» **Aim of the exercise**
Look through the listing below for the line containing "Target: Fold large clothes". Copy it and each line after it up to and including the line containing "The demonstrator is", exactly, leaving out pictures.

» **Data for this task**
-------------------------
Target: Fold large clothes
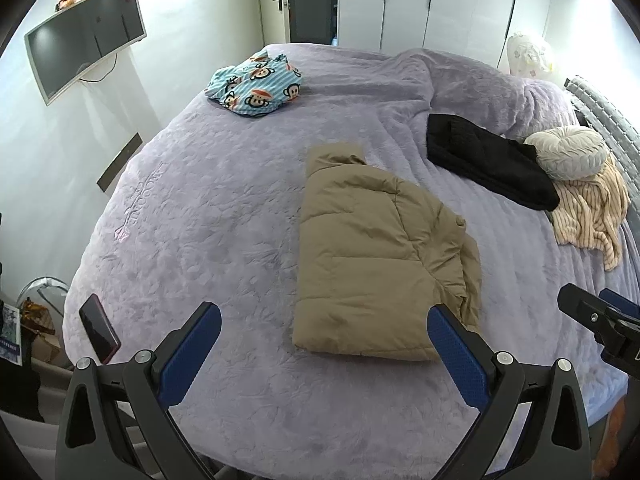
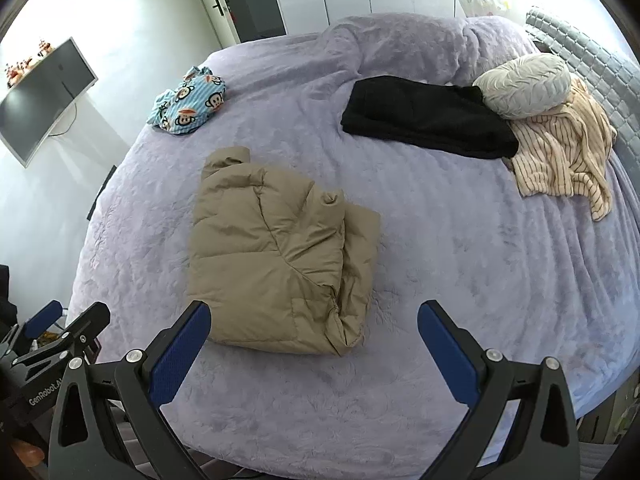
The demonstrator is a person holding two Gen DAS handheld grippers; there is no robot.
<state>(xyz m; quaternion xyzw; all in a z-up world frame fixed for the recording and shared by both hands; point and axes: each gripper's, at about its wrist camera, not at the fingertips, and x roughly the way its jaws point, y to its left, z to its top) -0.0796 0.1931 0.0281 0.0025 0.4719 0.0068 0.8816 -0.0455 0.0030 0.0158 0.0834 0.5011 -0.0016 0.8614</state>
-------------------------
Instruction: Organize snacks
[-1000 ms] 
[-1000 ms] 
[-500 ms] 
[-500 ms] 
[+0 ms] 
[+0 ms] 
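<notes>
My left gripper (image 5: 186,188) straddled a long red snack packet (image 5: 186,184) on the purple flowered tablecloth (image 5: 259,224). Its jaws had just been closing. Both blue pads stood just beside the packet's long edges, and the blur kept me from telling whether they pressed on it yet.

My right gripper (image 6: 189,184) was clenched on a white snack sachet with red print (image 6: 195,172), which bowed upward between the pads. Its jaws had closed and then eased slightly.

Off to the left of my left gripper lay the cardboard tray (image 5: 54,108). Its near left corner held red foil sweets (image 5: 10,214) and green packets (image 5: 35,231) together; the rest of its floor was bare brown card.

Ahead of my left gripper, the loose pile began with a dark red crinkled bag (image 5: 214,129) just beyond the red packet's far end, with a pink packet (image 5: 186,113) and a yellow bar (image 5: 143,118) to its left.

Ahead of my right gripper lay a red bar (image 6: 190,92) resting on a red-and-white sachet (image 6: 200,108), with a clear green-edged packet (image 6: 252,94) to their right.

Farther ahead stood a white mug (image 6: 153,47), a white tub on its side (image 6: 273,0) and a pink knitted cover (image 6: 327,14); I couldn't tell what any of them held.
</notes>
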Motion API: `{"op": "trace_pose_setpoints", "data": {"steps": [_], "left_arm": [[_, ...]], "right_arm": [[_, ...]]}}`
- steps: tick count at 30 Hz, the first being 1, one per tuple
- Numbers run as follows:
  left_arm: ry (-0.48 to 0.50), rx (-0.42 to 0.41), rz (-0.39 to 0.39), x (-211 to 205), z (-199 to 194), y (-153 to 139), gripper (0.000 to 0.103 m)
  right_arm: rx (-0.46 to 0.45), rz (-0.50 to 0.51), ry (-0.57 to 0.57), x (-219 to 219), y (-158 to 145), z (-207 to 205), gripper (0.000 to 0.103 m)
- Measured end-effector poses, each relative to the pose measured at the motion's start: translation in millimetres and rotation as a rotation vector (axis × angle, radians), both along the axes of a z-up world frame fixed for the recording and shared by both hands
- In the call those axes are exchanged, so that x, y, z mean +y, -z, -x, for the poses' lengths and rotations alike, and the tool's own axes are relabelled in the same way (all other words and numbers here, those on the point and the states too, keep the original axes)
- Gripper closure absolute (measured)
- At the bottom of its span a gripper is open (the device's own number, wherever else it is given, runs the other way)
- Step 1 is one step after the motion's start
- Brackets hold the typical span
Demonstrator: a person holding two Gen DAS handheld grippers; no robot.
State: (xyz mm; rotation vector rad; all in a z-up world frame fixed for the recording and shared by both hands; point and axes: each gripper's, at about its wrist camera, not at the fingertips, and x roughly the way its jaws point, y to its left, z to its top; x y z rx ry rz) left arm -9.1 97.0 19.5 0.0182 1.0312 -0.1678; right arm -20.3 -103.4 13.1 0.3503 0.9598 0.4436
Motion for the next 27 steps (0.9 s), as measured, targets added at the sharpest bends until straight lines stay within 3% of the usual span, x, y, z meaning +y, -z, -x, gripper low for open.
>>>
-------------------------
» **Task answer**
Target: Fold large clothes
The demonstrator is a person holding two Gen DAS handheld grippers; there is no robot.

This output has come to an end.